Em causa está o rapto de um empresário português no dia 07 deste mês na baixa de Maputo, em frente ao seu estabelecimento comercial, por um grupo de quatro pessoas, ainda não identificadas, que seguiam numa viatura branca e sem chapa de matrícula, o primeiro caso do género conhecido publicamente desde Junho “Em momento próprio, quando tivermos o caso esclarecido, aí vamos falar de tudo, quem são os detidos, quantos detidos houve”, acrescentou. Este é o primeiro caso conhecido publicamente desde 21 de Junho, quando um cidadão libanês, proprietário de uma farmácia, foi raptado no estabelecimento, no centro de Maputo.

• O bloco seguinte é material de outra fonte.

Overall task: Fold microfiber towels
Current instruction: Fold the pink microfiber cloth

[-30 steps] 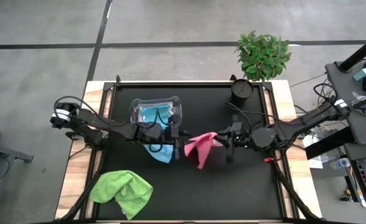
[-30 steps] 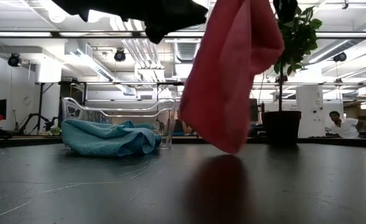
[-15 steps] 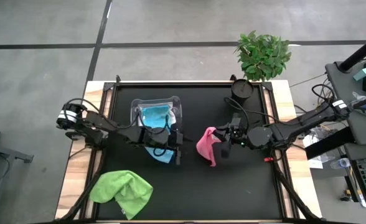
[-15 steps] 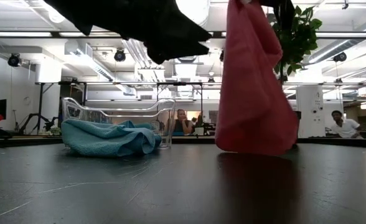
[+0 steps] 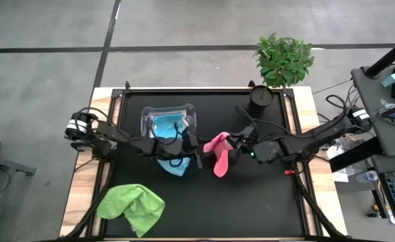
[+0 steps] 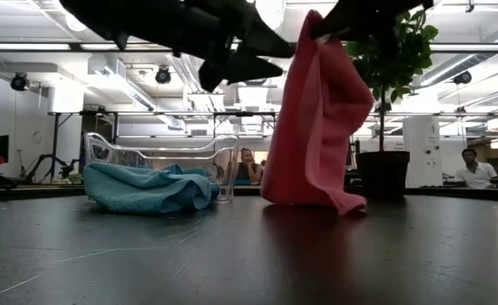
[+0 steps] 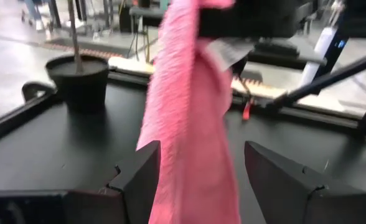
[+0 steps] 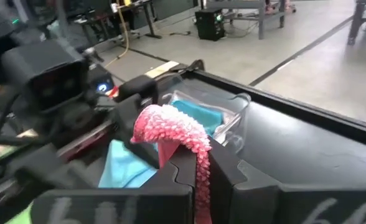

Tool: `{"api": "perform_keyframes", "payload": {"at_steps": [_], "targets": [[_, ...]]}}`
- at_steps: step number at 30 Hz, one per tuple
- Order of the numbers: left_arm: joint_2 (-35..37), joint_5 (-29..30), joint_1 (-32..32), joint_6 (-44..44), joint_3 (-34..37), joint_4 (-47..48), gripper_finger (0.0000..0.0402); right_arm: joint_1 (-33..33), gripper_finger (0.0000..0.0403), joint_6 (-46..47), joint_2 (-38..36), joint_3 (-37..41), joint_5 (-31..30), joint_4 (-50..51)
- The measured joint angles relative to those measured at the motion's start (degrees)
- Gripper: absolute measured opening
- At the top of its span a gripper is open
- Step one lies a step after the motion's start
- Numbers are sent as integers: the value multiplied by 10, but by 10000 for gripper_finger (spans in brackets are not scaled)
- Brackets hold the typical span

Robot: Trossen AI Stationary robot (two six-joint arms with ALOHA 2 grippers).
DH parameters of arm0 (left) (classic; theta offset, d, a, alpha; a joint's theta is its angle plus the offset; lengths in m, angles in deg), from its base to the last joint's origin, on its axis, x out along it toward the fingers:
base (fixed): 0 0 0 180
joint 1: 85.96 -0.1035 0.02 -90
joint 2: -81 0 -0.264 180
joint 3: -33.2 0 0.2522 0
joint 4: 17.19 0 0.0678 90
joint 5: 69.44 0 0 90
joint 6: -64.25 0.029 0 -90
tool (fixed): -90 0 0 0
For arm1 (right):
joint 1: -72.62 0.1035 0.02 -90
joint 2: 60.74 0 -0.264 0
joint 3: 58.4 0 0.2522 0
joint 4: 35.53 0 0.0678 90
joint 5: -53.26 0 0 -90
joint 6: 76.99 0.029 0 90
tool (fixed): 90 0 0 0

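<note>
High view, right gripper (image 5: 228, 145) clamped on pink towel (image 5: 218, 153) at table centre, left gripper (image 5: 198, 144) just beside it, low view, pink towel's (image 6: 315, 127) hem touching tabletop, left wrist view, fingers (image 7: 139, 171) spread wide around hanging pink towel (image 7: 189, 118), right wrist view, jaws pinching pink towel (image 8: 173, 134).

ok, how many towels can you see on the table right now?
4: lime green microfiber towel at the front-left, pink microfiber towel hanging mid-table, one light blue towel in the clear plastic tub, another beside it. More may be hidden.

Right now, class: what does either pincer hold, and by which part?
The right pincer pinches the pink towel by its top edge, the rest hanging to the table. The left pincer is open, holding nothing.
</note>
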State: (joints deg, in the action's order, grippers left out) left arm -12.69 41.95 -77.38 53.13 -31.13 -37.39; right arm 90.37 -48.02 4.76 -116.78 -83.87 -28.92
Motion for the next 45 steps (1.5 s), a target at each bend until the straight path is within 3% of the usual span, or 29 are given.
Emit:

As autoridades policiais moçambicanas anunciaram, em 12 de Junho, que o número de raptos em Maputo caiu para metade nos primeiros cinco meses do ano, com quatro casos, contra oito em igual período de 2024.
Em Abril, o ministro do Interior admitira que o crime de rapto é complexo, organizado e transnacional, e propicia a fuga de capitais, além de criar sentimentos de “insegurança”, apelando à sociedade para denunciar suspeitos de envolvimento.
A polícia moçambicana registou, desde 2011 até março de 2024, um total de 185 raptos e pelo menos 288 pessoas detidas por suspeitas de envolvimento neste tipo de crime, indicam os últimos dados avançados pelo Ministério do Interior.
Cerca de 150 empresários foram raptados em Moçambique nos últimos 12 anos e uma centena deixou o país por receio, segundo números divulgados em Julho do ano passado pela Confederação das Associações Económicas de Moçambique (CTA), que defendeu ser tempo de o Governo dizer “basta”.